Every line of the material below should be retyped exactly.
====== INPUT DATA ======
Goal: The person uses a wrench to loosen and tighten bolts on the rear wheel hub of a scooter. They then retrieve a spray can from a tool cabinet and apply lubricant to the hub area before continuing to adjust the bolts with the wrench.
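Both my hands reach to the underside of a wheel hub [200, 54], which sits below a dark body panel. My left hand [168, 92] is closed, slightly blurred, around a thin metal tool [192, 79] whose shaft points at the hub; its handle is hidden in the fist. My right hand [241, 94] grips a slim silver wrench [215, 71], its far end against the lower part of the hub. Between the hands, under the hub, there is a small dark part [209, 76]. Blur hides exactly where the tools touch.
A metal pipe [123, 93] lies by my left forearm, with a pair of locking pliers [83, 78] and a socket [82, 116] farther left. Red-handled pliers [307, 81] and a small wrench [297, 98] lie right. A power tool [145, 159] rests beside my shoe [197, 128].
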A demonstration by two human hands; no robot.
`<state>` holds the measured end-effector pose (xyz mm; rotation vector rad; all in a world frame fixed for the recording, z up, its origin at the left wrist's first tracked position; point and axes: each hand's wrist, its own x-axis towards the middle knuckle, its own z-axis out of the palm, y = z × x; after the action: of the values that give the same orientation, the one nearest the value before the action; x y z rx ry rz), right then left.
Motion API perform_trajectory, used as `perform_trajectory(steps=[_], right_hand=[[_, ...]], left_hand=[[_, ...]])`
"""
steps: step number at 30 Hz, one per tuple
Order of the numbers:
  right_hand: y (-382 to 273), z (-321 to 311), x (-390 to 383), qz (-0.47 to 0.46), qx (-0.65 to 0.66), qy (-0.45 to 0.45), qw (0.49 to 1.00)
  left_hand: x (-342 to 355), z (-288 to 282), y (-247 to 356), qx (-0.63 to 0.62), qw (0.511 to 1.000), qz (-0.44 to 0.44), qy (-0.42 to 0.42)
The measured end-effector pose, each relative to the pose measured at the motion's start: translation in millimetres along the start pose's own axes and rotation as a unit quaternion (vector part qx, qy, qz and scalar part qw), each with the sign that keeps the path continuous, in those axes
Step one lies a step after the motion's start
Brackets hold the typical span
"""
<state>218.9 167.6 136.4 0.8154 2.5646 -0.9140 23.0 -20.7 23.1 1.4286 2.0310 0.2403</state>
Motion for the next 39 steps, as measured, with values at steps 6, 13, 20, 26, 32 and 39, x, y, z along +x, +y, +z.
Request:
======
• OUTPUT OF THE TASK:
Goal: The person uses a wrench to loosen and tighten bolts on the rear wheel hub of a scooter. They then retrieve a spray can from a tool cabinet and apply lubricant to the hub area before continuing to adjust the bolts with the wrench.
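Both my hands reach to the underside of a wheel hub [200, 54], which sits below a dark body panel. My left hand [168, 92] is closed, slightly blurred, around a thin metal tool [192, 79] whose shaft points at the hub; its handle is hidden in the fist. My right hand [241, 94] grips a slim silver wrench [215, 71], its far end against the lower part of the hub. Between the hands, under the hub, there is a small dark part [209, 76]. Blur hides exactly where the tools touch.
A metal pipe [123, 93] lies by my left forearm, with a pair of locking pliers [83, 78] and a socket [82, 116] farther left. Red-handled pliers [307, 81] and a small wrench [297, 98] lie right. A power tool [145, 159] rests beside my shoe [197, 128].
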A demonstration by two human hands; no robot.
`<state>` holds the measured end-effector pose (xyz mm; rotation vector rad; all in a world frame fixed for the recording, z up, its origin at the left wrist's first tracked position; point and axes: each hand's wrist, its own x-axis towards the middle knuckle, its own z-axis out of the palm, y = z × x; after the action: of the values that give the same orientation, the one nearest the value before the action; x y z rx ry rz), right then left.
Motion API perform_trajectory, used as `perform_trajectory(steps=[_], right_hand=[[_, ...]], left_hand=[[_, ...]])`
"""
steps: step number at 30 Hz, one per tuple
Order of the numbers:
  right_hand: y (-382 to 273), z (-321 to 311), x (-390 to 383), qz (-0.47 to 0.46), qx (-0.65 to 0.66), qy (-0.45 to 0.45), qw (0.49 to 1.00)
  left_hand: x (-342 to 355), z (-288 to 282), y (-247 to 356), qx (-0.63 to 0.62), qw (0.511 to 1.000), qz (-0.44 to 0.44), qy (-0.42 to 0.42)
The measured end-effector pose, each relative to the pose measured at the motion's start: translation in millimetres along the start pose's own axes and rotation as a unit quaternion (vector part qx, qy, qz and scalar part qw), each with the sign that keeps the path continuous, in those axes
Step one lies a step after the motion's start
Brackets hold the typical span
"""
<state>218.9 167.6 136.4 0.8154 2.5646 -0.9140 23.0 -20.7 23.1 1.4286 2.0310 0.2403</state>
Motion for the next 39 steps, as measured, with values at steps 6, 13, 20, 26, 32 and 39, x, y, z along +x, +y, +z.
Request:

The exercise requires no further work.